Petit à petit la lumière allait se faire plus forte et malgré les interdictions, les restrictions, la vie allait reprendre son cours et le marché voisin allait accueillir les acheteurs. Déjà, l’effervescence des camelots et des maraîchers se faisait entendre comme un bruit sourd, une rumeur, un chant de sirènes. Pour profiter du peu de vie que ces jours lui offraient encore, il ouvrit la fenêtre. L’air frais s’engouffra dans la pièce. Il faisait froid. Il était torse nu et pourtant, il ne sentait pas cette contrainte. Il laissa l’air envahir ses poumons et le sentiment de sa présence prit possession de son esprit.
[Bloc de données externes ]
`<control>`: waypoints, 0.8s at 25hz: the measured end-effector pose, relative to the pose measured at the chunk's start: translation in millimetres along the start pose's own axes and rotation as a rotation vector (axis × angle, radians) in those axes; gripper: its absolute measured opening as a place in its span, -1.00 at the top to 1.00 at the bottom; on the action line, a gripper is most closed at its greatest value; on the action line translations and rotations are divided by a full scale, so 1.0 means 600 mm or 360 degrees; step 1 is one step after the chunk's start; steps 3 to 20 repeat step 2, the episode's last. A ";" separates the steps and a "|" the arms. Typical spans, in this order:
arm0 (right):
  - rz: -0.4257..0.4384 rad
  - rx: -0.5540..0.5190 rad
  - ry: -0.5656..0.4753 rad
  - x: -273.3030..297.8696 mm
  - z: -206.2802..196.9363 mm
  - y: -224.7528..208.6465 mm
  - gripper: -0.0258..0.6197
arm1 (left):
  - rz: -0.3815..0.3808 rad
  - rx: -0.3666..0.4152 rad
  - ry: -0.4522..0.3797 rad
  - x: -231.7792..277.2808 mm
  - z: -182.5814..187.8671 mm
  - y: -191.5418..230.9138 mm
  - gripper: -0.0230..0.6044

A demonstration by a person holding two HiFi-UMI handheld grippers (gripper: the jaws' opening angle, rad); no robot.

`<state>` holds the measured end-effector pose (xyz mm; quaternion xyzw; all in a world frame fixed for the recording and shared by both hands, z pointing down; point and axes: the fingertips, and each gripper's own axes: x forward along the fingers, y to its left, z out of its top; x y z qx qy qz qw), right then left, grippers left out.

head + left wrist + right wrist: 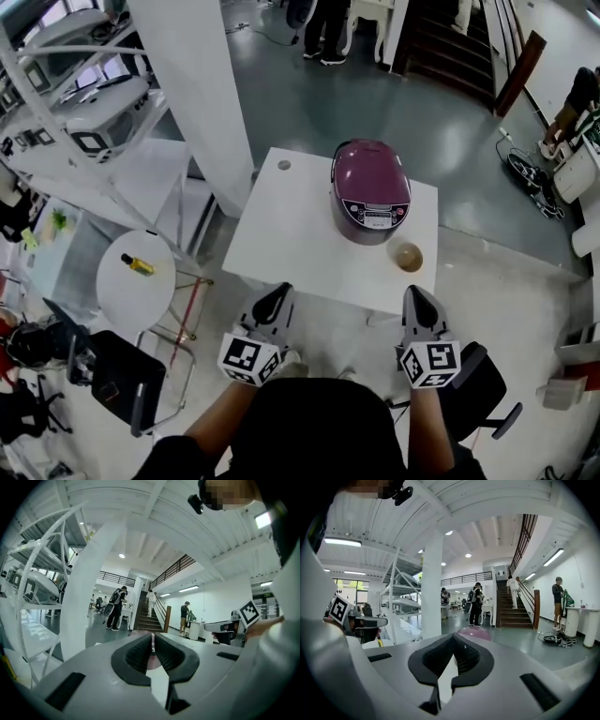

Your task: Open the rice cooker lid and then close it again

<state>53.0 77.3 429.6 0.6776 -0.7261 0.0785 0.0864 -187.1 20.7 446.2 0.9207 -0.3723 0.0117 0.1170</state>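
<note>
Purple rice cooker [371, 190] sits lid-down on a white bench [281, 234], untouched

The left hand-held gripper [275, 298] and the right hand-held gripper [418, 300] hover at the bench's near edge, each with its jaws pressed together on nothing, both pointing toward the far side. The rice cooker stands on the far right part of the bench, well apart from both, with a small bowl [407, 256] just beside it on the near right. A round table [122, 295] bearing a yellow bottle [138, 265] stands off to the left
</note>
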 end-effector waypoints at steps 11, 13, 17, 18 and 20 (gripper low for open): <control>0.0001 -0.0008 0.0006 0.003 0.003 0.005 0.93 | -0.0030 -0.0007 0.0003 -0.002 0.000 -0.001 0.87; 0.0001 -0.0008 0.0006 0.003 0.003 0.005 0.93 | -0.0030 -0.0007 0.0003 -0.002 0.000 -0.001 0.87; 0.0001 -0.0008 0.0006 0.003 0.003 0.005 0.93 | -0.0030 -0.0007 0.0003 -0.002 0.000 -0.001 0.87; 0.0001 -0.0008 0.0006 0.003 0.003 0.005 0.93 | -0.0030 -0.0007 0.0003 -0.002 0.000 -0.001 0.87; 0.0001 -0.0008 0.0006 0.003 0.003 0.005 0.93 | -0.0030 -0.0007 0.0003 -0.002 0.000 -0.001 0.87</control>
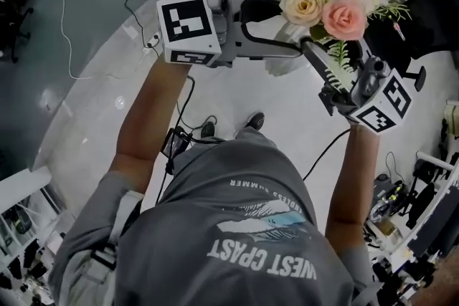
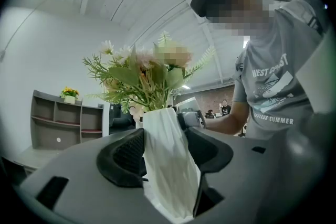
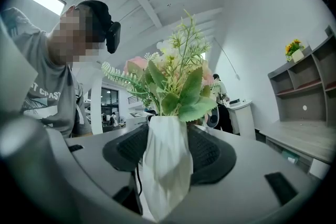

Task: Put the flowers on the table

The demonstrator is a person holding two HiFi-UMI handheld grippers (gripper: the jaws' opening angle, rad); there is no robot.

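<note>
Left gripper (image 2: 165, 157), right gripper (image 3: 168, 157) clamped on white vase (image 1: 278, 62). Keep squeeze even, no tipping flowers (image 1: 326, 0) at upper right

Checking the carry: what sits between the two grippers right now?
The white vase of flowers, gripped by left gripper and right gripper; clearest in head view.

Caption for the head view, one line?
Left gripper and right gripper jointly hold a white faceted vase of pink and cream flowers.

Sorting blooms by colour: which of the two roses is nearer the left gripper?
The cream rose, left of the pink rose in the head view.
</note>
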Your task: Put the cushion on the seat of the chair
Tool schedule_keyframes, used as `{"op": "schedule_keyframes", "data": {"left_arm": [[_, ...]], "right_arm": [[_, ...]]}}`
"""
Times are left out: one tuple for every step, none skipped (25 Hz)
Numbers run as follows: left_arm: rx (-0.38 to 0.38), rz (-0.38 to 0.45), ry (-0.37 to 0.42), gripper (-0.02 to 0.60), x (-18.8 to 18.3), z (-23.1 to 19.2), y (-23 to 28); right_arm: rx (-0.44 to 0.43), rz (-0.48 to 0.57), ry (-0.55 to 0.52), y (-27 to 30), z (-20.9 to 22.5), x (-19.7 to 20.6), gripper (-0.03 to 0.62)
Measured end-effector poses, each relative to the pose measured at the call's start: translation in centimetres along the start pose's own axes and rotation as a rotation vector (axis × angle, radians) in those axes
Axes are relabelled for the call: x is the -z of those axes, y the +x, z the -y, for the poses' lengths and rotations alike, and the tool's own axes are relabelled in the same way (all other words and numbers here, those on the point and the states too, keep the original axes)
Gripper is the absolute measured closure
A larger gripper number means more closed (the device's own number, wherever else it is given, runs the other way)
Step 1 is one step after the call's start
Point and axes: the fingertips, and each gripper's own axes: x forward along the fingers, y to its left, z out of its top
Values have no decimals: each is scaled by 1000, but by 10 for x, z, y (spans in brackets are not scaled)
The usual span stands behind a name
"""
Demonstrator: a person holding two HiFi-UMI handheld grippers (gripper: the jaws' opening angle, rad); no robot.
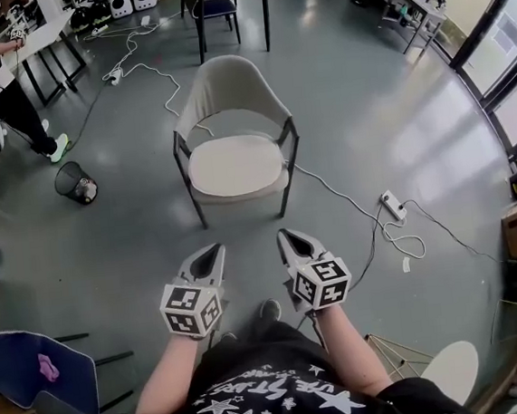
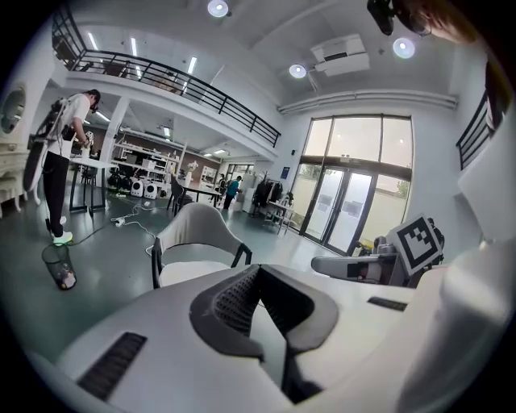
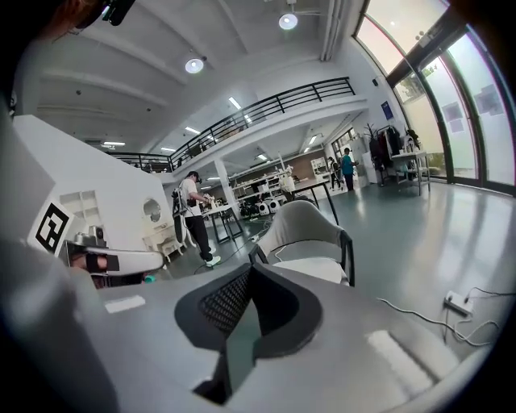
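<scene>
Hanging in front of the chair (image 1: pixel 229 91), two grippers, the left gripper (image 1: pixel 215 251) and right gripper (image 1: pixel 285 237), each have their jaws together on nothing. One cushion (image 1: pixel 234 165) lies on that single chair's seat. It looks loose, so a bump to the frame could slide it off.
</scene>
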Motion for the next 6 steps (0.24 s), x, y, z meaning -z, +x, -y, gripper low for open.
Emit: {"op": "schedule_keyframes", "data": {"left_arm": [[0, 5, 3, 574, 1, -2, -6], [4, 10, 5, 574, 1, -3, -12], [10, 16, 5, 574, 1, -4, -18], [16, 23, 4, 574, 1, -4, -24], [22, 30, 4, 574, 1, -5, -31], [29, 38, 4, 574, 0, -6, -37]], "right_arm": [[10, 1, -3, -4, -4, 2, 591], [17, 4, -7, -8, -10, 4, 591], [22, 8, -13, -11, -16, 5, 591], [23, 13, -22, -14, -23, 6, 591], [24, 18, -32, -17, -31, 6, 591], [24, 23, -43, -20, -39, 7, 591]]}}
Depuis des semaines, des mois sans doute, tous les jours se succédaient sur les mêmes litanies, les mêmes constructions. Dès que son esprit reprenait une conscience, il revoyait son image, encore, toujours et, dans son absence, elle l’accompagnait, partout et même ailleurs. Toujours les mêmes questions qui parasitaient ses pensées, ses réflexions. Toujours se demander où elle pouvait être, avec qui, la force de ses sentiments, si, enfin, elle aimait vraiment quelqu’un et que ça lui fasse mal, qu’elle ressente physiquement ce qu’est le manque de l’autre et trouver, dans des subterfuges improbables, une façon de survivre sans l’autre. Se torturer à espérer qu’elle pense à lui, qu’elle ressasse sans cesse, qu’elle souffre, qu’elle morfle plus encore que lui et qu’elle se détruise, qu’elle devienne cette petite personne qu’elle devait être.
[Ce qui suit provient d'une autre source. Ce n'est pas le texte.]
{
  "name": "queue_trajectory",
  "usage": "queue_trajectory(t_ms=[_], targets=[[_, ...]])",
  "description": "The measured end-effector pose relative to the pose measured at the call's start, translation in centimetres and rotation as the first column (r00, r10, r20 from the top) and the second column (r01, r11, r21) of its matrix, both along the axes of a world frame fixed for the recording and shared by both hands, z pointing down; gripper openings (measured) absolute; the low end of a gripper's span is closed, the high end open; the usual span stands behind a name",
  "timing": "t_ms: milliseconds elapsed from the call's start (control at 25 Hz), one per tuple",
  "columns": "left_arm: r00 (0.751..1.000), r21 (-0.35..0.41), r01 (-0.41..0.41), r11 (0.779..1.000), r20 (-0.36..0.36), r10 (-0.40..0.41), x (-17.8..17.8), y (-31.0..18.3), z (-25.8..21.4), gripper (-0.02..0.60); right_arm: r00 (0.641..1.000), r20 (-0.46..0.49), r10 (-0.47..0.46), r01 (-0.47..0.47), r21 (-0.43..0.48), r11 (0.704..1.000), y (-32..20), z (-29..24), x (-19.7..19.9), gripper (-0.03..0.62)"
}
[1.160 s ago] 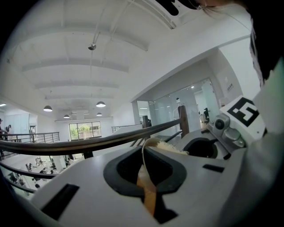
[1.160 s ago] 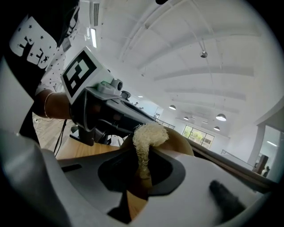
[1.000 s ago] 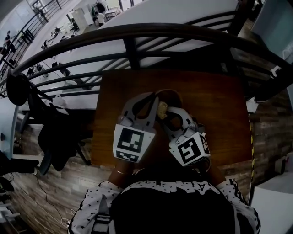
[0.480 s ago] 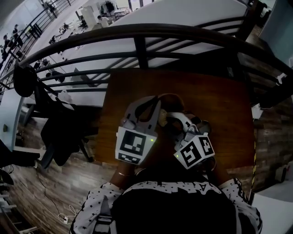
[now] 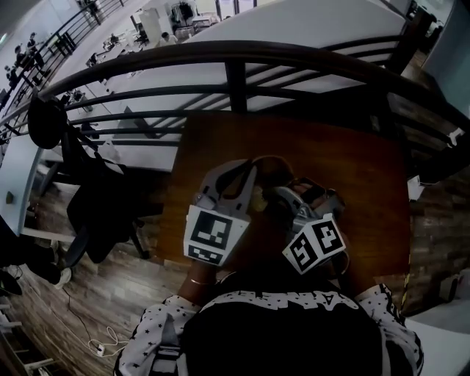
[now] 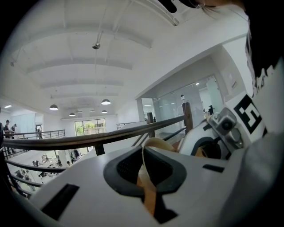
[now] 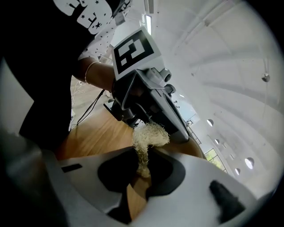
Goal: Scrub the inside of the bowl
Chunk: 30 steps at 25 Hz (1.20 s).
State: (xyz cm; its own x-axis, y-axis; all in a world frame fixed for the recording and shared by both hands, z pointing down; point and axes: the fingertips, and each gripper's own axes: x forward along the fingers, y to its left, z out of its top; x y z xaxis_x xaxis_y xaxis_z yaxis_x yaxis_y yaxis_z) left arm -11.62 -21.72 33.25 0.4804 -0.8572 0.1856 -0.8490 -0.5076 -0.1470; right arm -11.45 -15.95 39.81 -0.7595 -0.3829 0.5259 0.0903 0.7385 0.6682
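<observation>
There are one bowl [image 5: 277, 166], one scrubber [image 7: 151, 134], one table [image 5: 352, 169] and two claws [image 6: 144, 162] [image 7: 142, 170].

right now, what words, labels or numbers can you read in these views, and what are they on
No words or numbers can be read.
left cube: a black-and-white square marker, a pattern, not text.
right cube: the same kind of marker.
shirt: white print, cut off and too unclear to read.

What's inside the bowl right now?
The pale scrubber, pinched in the right gripper, shows against the wooden bowl, near where the left gripper clamps its rim. Both grippers cover the rest of the inside, so residue there is unseen.
</observation>
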Motion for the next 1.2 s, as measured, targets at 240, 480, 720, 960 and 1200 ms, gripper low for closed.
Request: queue_trajectory(t_ms=[240,480,720,960,1200], targets=[[1.0,-0.008,-0.024,1.0,0.009,0.024,0.5,-0.3,0.2,0.025,0.997,-0.079,-0.005,0.008,0.037,0.999,-0.4,0.8,0.5,0.061],[1.0,-0.015,-0.017,1.0,0.005,0.017,0.1,-0.4,0.3,0.025,0.995,-0.096,-0.007,0.012,0.052,0.999,-0.8,0.9,0.6,0.061],[1.0,-0.017,0.009,1.0,0.01,-0.009,-0.5,-0.5,0.6,0.025,0.995,-0.099,0.0,0.009,0.088,0.996,-1.0,0.7,0.6,0.061],[0.998,-0.046,0.012,0.999,-0.068,-0.015,-0.5,0.0,0.9,0.023,1.0,-0.02,0.016,-0.014,0.106,0.994,-0.2,-0.6,1.9,0.061],[0.997,-0.046,0.013,0.999,-0.08,-0.017,-0.9,0.3,0.7,0.023,0.998,0.053,0.039,-0.045,0.119,0.992,0.0,-2.4,2.5,0.061]])
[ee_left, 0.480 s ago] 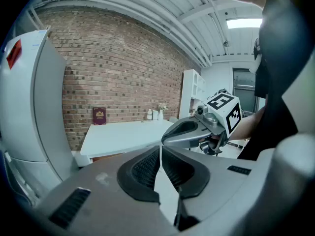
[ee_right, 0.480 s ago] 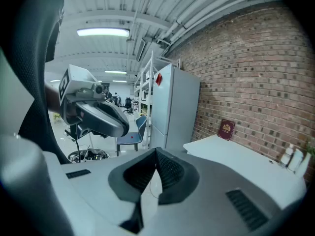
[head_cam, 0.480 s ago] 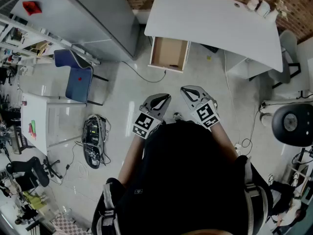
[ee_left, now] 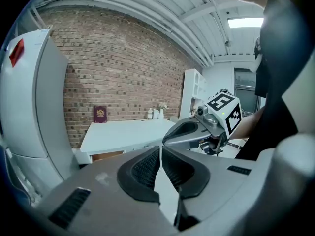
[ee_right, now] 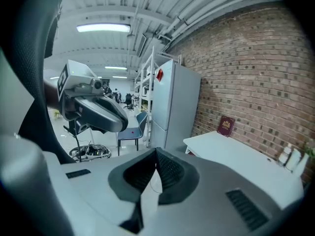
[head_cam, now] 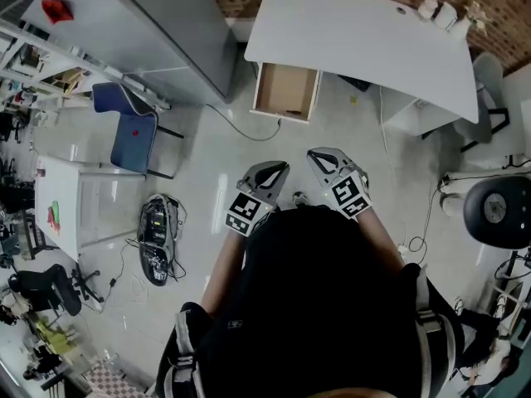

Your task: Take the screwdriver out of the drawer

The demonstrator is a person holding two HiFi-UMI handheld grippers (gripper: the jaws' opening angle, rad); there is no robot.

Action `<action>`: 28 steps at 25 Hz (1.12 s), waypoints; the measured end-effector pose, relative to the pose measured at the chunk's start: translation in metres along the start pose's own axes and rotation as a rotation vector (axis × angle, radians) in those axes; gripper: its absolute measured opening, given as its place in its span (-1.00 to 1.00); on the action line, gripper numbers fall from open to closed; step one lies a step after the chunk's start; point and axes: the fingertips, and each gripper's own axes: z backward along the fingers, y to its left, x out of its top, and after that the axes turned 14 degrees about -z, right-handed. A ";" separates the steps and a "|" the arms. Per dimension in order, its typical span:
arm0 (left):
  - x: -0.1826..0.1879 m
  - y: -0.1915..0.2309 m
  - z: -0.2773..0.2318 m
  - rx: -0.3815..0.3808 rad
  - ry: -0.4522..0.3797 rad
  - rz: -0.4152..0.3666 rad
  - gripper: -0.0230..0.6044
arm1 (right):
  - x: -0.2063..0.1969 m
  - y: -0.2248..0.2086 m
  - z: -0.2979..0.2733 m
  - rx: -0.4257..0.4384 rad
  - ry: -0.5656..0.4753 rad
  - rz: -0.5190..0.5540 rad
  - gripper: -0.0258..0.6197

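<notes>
The white desk (head_cam: 365,36) stands ahead of me, and its wooden drawer (head_cam: 286,91) is pulled open toward me. A small dark item (head_cam: 291,112) lies at the drawer's near edge, too small to identify. Both grippers are held close to my body, well short of the drawer. My left gripper (head_cam: 281,166) is shut and empty, with its pads (ee_left: 147,167) meeting. My right gripper (head_cam: 314,152) is also shut with nothing in it, its pads (ee_right: 167,171) together. The desk (ee_left: 125,132) and drawer front (ee_left: 106,156) show beyond the left jaws.
A tall grey cabinet (head_cam: 158,23) stands left of the desk, with a blue chair (head_cam: 133,135) beside it. A cable (head_cam: 241,127) runs across the floor near the drawer. A machine with wires (head_cam: 158,239) sits on the floor at my left. An office chair (head_cam: 496,210) is at my right.
</notes>
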 end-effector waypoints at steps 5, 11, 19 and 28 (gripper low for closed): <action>0.000 0.003 0.002 -0.004 -0.003 -0.003 -0.85 | -0.007 -0.004 -0.004 -0.040 0.022 -0.011 -0.74; -0.008 0.017 0.012 -0.014 -0.008 0.003 -0.85 | 0.005 0.005 -0.012 -0.036 0.005 -0.058 -0.74; -0.019 0.047 0.028 -0.063 -0.015 0.010 -0.85 | 0.021 0.037 -0.047 -0.016 0.044 -0.041 -0.74; -0.030 0.089 0.051 -0.134 -0.066 0.014 -0.85 | 0.048 0.061 -0.096 -0.037 0.036 -0.069 -0.74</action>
Il ne lui souhaitait rien de positif. Il en était incapable. Il ne voulait plus d’elle dans sa vie et pourtant, il ne pouvait pas vivre sans elle, sans trace d’elle. Il savait que la revoir le détruirait davantage si cela était encore possible et pourtant, c’est la seule chose qu’il espérait.

Il avait été une personne influente de la communauté comme on se plait à le dire désormais. Il lui avait présenté les personnes qui comptent dans le réseau local. Et ce dimanche, il faudrait voter pour elle. Elle avait réussi à devenir tête de liste. Evidemment, lui, se sentait incapable de glisser un bulletin à son nom dans une urne mais elle représentait les valeurs qu’il voulait défendre. Si elle n’avait pas été elle, il aurait voté pour elle. Il aurait peut-être trouvé la force de sortir alors que, depuis des jours, il ne s’était pas habillé. Mais c’était elle.

A sa manière de ne pas y toucher, d’être tapie dans l’ombre et de sortir au moment opportun, elle avait obtenu le soutien de toute l’opposition. Il savait que partout des affiches, avec son visage, trônaient dans les rues, qu’elle avait fait des réunions, des rencontres, peut-être même des tournées médiatiques. Elle était partout en ville, sans doute, et cela le confortait dans son besoin d’ermitage. Il avait reçu des messages l’invitant, comme il l’avait toujours fait, à s’engager dans ce nouveau combat. Tous ses anciens partenaires cherchaient à le convaincre et puis, les jours passant, ils avaient abandonné l’idée de le convaincre. Les marques d’intérêt à son endroit devenaient rares. Il avait attendu, espéré qu’elle lui demanderait de l’aide. Il savait qu’elle ne le ferait pas mais il avait prié pour ça. Il sentait que tout ce qu’il savait, que tout ce qu’il avait, ne serait plus rien. Il était seul avec tout ça, il resterait seul avec tout ça.


Au milieu de ce matin entre chiens et loups, au loin, les claquements de talons féminins résonnaient.